I am trying to get 3 United FF tickets to Maui for late July 2009 & the United agent was unwilling to hold the outbound tickets the way American Airlines would do without any hesitation.  Then I basically booked 3 FF tickets online & the return on the next day.  I am planning to call United when the return window opens up 15 days later & pay $25/ticket to call United and change our return tickets to the new date.

BTW even while I waited for 1 day to book the return, 2 out the three SFO-OGG  non-stops became unavailable(it was a Friday).


----------



## scotlass (Sep 3, 2008)

*I am trying to get 3 United FF tickets to Maui for late July 2009 & the United agent was unwilling to hold the outbound tickets the way American Airlines would do without any hesitation.*

Were you booking on United itself or a partner?  My experience was that by booking on a United flight, you could hold the seats but not if it was a partner airline.


----------



## Luanne (Sep 3, 2008)

scotlass said:


> *I am trying to get 3 United FF tickets to Maui for late July 2009 & the United agent was unwilling to hold the outbound tickets the way American Airlines would do without any hesitation.*
> 
> Were you booking on United itself or a partner?  My experience was that by booking on a United flight, you could hold the seats but not if it was a partner airline.
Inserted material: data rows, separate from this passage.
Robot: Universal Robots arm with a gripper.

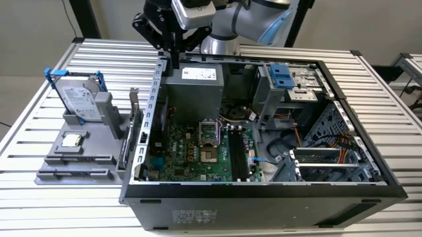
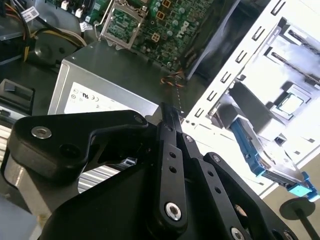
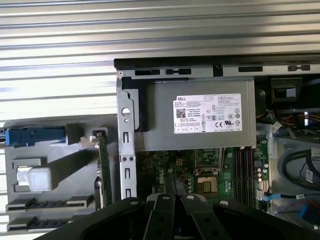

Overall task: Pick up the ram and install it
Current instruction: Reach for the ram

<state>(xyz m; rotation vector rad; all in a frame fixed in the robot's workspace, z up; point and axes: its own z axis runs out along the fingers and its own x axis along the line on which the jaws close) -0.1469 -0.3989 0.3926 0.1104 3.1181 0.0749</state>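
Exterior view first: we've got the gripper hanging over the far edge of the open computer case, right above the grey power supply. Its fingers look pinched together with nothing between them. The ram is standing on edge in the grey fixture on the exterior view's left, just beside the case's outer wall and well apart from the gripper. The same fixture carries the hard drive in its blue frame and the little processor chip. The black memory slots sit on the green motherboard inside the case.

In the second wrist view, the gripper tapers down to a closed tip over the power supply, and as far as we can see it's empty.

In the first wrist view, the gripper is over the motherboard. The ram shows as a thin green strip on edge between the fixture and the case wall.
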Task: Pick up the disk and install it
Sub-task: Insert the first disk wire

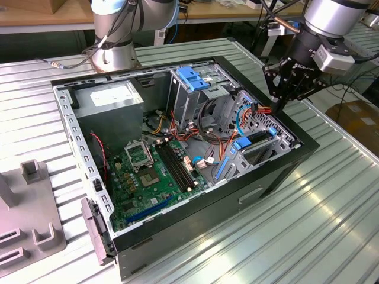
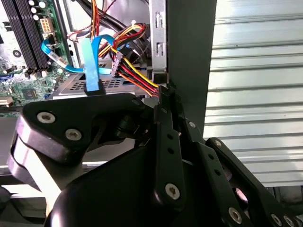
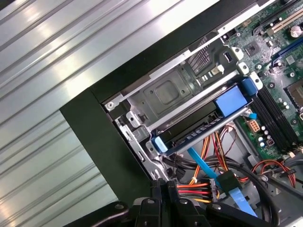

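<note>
Hovering above the corner of the open computer case (image 1: 177, 195) at the exterior view's right, the gripper (image 1: 278, 106) points its jaws down toward the drive bay, just over a bundle of red, yellow and orange cables (image 2: 135, 71). In the second wrist view the jaws stand pressed together with nothing between them. The disk (image 3: 201, 125) sits in the metal bay at that corner of the case; in the first wrist view its dark body lies edge-on in the bay slot, with blue plastic rail ends at both sides and a larger blue tab (image 3: 232, 101) on top. In the exterior view it shows as a dark slab with blue ends (image 1: 256, 141) just below the gripper. A flat blue data cable (image 2: 92, 61) runs up beside the bay. Farther inside the case lie the green motherboard (image 1: 154, 171), the grey power-supply box (image 1: 109, 97) and a metal drive cage with a blue handle (image 1: 192, 77). The case rests on a ribbed metal worktop (image 1: 331, 195).
</note>
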Controlling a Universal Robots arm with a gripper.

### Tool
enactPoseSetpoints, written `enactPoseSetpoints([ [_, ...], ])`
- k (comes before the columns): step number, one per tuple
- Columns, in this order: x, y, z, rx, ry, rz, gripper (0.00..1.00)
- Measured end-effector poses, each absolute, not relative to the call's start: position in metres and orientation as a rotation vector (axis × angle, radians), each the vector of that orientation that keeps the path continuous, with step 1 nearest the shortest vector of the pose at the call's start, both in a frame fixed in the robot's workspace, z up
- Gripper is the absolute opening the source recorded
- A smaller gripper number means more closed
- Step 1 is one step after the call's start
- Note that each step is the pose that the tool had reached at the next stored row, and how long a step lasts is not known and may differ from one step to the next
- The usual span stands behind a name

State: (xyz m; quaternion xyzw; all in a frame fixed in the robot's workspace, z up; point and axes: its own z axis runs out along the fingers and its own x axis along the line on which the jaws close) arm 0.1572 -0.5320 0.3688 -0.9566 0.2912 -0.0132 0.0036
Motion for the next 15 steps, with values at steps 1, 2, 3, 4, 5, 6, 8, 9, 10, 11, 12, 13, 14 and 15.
enactPoseSetpoints([
  [1,0.1559,-0.5320,0.3687,-2.995,0.922,-0.041,0.17],
  [2,0.1558,-0.5320,0.3686,-2.991,0.936,-0.042,0.17],
  [3,0.1557,-0.5320,0.3686,-2.987,0.951,-0.042,0.17],
  [4,0.1555,-0.5319,0.3686,-2.981,0.969,-0.042,0.17],
  [5,0.1553,-0.5320,0.3685,-2.976,0.984,-0.042,0.17],
  [6,0.1551,-0.5320,0.3684,-2.968,1.010,-0.042,0.17],
  [8,0.1549,-0.5320,0.3683,-2.955,1.047,-0.042,0.17],
  [9,0.1549,-0.5320,0.3683,-2.950,1.061,-0.042,0.17],
  [10,0.1549,-0.5320,0.3682,-2.944,1.080,-0.042,0.17],
  [11,0.1549,-0.5320,0.3682,-2.935,1.103,-0.042,0.17],
  [12,0.1549,-0.5320,0.3681,-2.930,1.118,-0.042,0.17],
  [13,0.1548,-0.5320,0.3681,-2.925,1.130,-0.042,0.17],
  [14,0.1546,-0.5320,0.3680,-2.916,1.153,-0.042,0.17],
  [15,0.1545,-0.5320,0.3680,-2.910,1.170,-0.042,0.17],
])
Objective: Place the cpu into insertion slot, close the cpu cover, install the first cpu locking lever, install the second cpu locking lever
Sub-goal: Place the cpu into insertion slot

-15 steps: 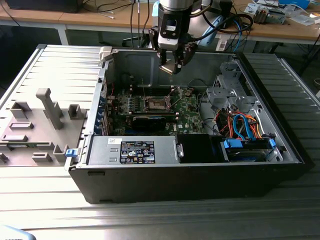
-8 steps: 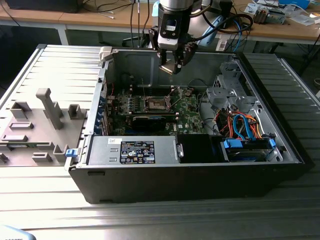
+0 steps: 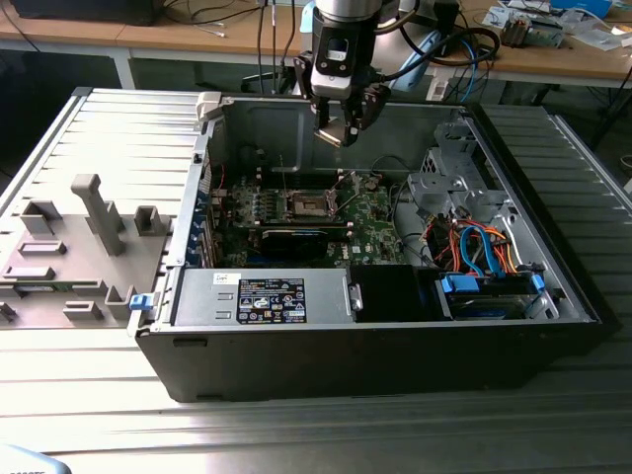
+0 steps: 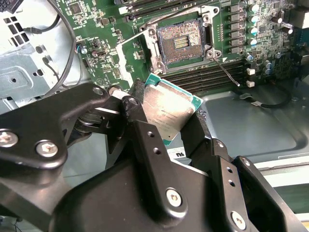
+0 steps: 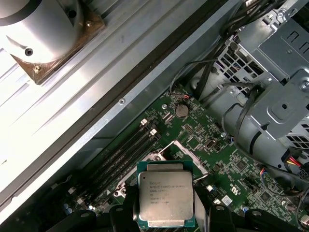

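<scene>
My gripper (image 3: 342, 131) hangs over the open computer case, above the green motherboard (image 3: 373, 229), and is shut on the cpu (image 4: 169, 112). The cpu (image 5: 165, 195) is a flat square chip with a dull silver top and a green edge, pinched by its sides between the black fingers (image 4: 136, 116). Below it lies the insertion slot (image 4: 180, 43), a square socket with a dark pin field, uncovered. The cpu cover (image 4: 129, 55) stands swung up at the socket's side. A thin wire locking lever (image 4: 226, 72) sticks out loose from a socket corner.
Long memory slots (image 4: 205, 77) run beside the socket. A black expansion card (image 3: 296, 237) sits in front of the socket in the exterior view. A drive cage with coloured cables (image 3: 474, 242) fills the case's right side, and the power supply (image 3: 259, 296) its front. A grey fixture plate (image 3: 69, 247) lies left of the case.
</scene>
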`<state>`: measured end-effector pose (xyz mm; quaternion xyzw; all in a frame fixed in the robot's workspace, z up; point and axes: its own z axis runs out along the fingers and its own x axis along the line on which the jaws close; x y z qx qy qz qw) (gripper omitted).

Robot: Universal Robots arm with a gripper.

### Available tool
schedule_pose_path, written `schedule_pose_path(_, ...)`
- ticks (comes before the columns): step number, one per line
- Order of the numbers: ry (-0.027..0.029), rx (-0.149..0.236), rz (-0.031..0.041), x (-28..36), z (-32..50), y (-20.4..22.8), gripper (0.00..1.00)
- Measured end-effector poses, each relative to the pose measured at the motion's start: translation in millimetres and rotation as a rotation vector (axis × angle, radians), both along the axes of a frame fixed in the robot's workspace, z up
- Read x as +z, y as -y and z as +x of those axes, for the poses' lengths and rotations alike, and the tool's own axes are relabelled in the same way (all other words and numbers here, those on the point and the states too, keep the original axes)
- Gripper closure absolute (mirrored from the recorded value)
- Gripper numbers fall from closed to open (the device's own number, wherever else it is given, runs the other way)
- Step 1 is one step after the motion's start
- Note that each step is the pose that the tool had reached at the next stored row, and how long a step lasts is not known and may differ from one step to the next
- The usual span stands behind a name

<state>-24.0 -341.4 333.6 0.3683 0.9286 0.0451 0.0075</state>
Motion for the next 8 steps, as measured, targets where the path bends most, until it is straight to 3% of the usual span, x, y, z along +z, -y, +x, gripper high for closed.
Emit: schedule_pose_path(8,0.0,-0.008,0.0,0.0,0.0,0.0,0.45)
I'd still like to know how you achieve this.  I couldn't get United to hold a flight for even *one* day.  And yes, this was on United, not a partner.


----------



## skim118 (Sep 3, 2008)

scotlass said:


> Were you booking on United itself or a partner?  My experience was that by booking on a United flight, you could hold the seats but not if it was a partner airline.



I was booking on United directly -- they have 3 non-stops daily from SFO-OGG;  I have no idea why they give different answers to different callers;  in any case our workaround of booking the next day return works, since United does not charge additional fees for changing the date of the return flight other than the $25/ticket to change it by calling them.


----------



## scotlass (Sep 3, 2008)

This is really bizarre but I can't find the thread where I got the information although it was probably on flyertalk.  My flights are BOS-LRH so maybe the route has something to do with holding the flights although I would think that BOS-LHR in June would be as difficult to get as flights to Hawaii.  International vs. domestic?  Don't know.  Weird.


----------



## Luanne (Sep 3, 2008)

scotlass said:


> This is really bizarre but I can't find the thread where I got the information although it was probably on flyertalk.  My flights are BOS-LRH so maybe the route has something to do with holding the flights although I would think that BOS-LHR in June would be as difficult to get as flights to Hawaii.  International vs. domestic?  Don't know.  Weird.



Maybe they just like you better.


----------



## scotlass (Sep 3, 2008)

Luanne said:


> Maybe they just like you better.



Don't think so although I am told I have a sexy voice on the phone!  Seriously, the advice I got came from a United employee who posts on one of the boards.  I thought it was the United thread on flyertalk but I couldn't find it.  I'd say maybe I dreamt it, but I do actually have flights and they were quite easy to get.  Again, perhaps it's the route of flights.

Update:  Ok, I am not crazy.  Here is the link to the page on flyertalk where I asked the questions of a Reservations agent:

http://www.flyertalk.com/forum/showthread.php?t=846985&page=6.  Scroll down to the RSSRNotInIndia answer to my question on July 28 at 5:17pm.  Perhaps you can post the question again.


----------



## Luanne (Sep 3, 2008)

scotlass said:


> Update:  Ok, I am not crazy.  Here is the link to the page on flyertalk where I asked the questions of a Reservations agent:
> 
> http://www.flyertalk.com/forum/showthread.php?t=846985&page=6.  Scroll down to the RSSRNotInIndia answer to my question on July 28 at 5:17pm.  Perhaps you can post the question again.



Thanks for the link.  I'm reading the answer and I don't understand this part:

"The agents are correct... we can hold all-UA itineraries booked 330-days out for up to three weeks but Star Awards are still restricted to a maximum of 72-hours. I've seen itineraries in which a longer hold was "honored," and many of the flights canceled out."

Was your original question about ff flights, or just reservations in general?  I'm thinking the part about Star Awards (and I don't think I've heard that term before) is for flights booked with ff miles.


----------



## scotlass (Sep 4, 2008)

The Star Awards refers to the Star Alliance which is the partner airlines connected to United.  What she means is that some ff reservations booked with partners were supposedly able to be held more than 72 hours but were ultimately cancelled.  Only on United can they be held for up to 3 weeks.  My original question to her was about ff miles.  You can find it in the thread above the answer I pointed out in the link.


----------



## philemer (Sep 4, 2008)

Luanne said:


> Wish I'd know this sooner.  But, then again, I've never known United to hold until the return flight could be booked.  I've tried in the past and was told no. Did you have to pay any extra fee for this?



They may be getting more strict (following their rules) but I've always been able to "hold" a flt. for 14-21 days. Your Mileage May Vary (YMMV).


----------



## Luanne (Sep 4, 2008)

philemer said:


> They may be getting more strict (following their rules) but I've always been able to "hold" a flt. for 14-21 days. Your Mileage May Vary (YMMV).



Okay, I'll go back to my original premise.  They just don't like me.


----------